You do not know what you are talking about.
Specialists are a problem here. I'm not denying that. I needed to see a nerve specialist and it took five months wait for a five minute meeting.
But for primary stuff like ANYTHING life saving, you are completely wrong.
@ Seductive Cheeto, as for panels of people determining whether or not people are worth the medicine? That's America, not Canada. My uncle currently undergoing chemo is a lifelong alcoholic with a mental disability. He's a loser in practically every way possible, he works a shït job in a factory, has an adult son that is not codependent, and leads an incredibly unhealthy lifestyle. Chain smoker from childhood, excessive alcohol consumption, zero exercise, you name it. Honestly I'm surprised he's still alive.
His chemo started the same week as his diagnosis.

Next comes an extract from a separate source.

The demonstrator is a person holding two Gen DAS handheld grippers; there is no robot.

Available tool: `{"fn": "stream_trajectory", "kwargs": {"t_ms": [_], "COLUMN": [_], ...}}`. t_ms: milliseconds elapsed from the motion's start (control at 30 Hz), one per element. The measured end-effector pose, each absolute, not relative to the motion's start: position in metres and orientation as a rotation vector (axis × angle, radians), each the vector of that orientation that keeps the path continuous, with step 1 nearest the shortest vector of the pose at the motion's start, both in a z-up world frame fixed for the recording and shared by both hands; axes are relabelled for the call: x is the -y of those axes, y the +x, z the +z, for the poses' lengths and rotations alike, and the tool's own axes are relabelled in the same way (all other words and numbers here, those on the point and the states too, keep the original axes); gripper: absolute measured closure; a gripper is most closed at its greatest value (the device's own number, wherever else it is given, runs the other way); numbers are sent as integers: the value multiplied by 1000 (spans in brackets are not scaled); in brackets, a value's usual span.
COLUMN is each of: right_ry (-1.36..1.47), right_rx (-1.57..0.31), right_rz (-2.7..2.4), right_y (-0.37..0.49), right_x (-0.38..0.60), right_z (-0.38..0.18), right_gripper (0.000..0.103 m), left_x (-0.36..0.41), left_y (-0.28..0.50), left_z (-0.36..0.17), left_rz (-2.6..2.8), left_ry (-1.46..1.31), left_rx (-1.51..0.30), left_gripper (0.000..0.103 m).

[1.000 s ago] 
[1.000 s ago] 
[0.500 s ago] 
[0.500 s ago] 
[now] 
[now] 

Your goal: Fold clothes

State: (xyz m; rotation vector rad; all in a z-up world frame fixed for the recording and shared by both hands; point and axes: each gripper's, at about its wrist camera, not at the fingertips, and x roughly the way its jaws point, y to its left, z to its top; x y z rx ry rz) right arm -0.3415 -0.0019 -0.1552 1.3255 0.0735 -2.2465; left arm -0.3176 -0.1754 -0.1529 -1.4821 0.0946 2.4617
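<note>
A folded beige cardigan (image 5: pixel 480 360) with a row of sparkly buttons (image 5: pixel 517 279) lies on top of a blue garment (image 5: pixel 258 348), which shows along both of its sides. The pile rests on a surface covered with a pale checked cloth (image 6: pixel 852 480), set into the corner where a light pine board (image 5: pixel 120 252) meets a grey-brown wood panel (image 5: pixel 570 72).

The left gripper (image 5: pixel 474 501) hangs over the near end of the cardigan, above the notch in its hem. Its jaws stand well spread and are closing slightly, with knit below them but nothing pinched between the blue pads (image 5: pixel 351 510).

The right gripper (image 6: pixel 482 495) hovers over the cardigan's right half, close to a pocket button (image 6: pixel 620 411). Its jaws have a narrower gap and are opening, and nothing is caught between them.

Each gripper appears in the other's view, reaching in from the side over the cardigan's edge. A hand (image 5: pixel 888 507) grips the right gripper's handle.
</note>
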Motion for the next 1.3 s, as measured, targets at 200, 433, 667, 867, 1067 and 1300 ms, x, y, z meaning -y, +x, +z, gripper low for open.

@ Seductive Cheeto, if you want to lie to yourself to make yourself feel better, I don't really care. But when you start lying about my country on an open forum to make yourself feel better, I'm gonna speak up. The USA has such shït 'healthcare' it's unbelievable. No one in Canada has ever had a workshop accident and then been made to choose which finger to keep. No one in Canada gets injured at work and says "oh no! I can't afford this".
If your solution to unpayable medical fees really is to just default on your payments, and you think THAT'S an ideal solution, then I may be just wasting my breath, because that's lunacy. Good luck ever getting a mortgage or a loan. Your credit rating will be in the toilet.
@allanahrae, how does an illegal Mexican get to the U.k.? Asking for a friend
@I Are Lebo, So you start off by lying straight up. The goal for beginning treatment in Canada is 28 days, for which only 75 percent of patients even achieve that, on top of that the waiting period to even see a consultant is within 14 days, but again only 75 percent of people see a doctor then. https://www.cancercare.on.ca/ocs/wait-times/systemicwt/
Even then those numbers seem iffy and play semantics due to this slightly contrasting report, which says "specialist physicians surveyed report a median waiting time of 18.3 weeks between referral from a general practitioner and receipt of treatment." https://www.fraserinstitute.org/studies/waiting-your-turn-wait-times-for-health-care-in-canada-2015-report
So unless your uncle is lucky, you're lying, and even then he must have had a pretty simple cancer because if the second part of what you said about your uncle is true. Because death panels in Canada are not case by case, but treatment by treatment.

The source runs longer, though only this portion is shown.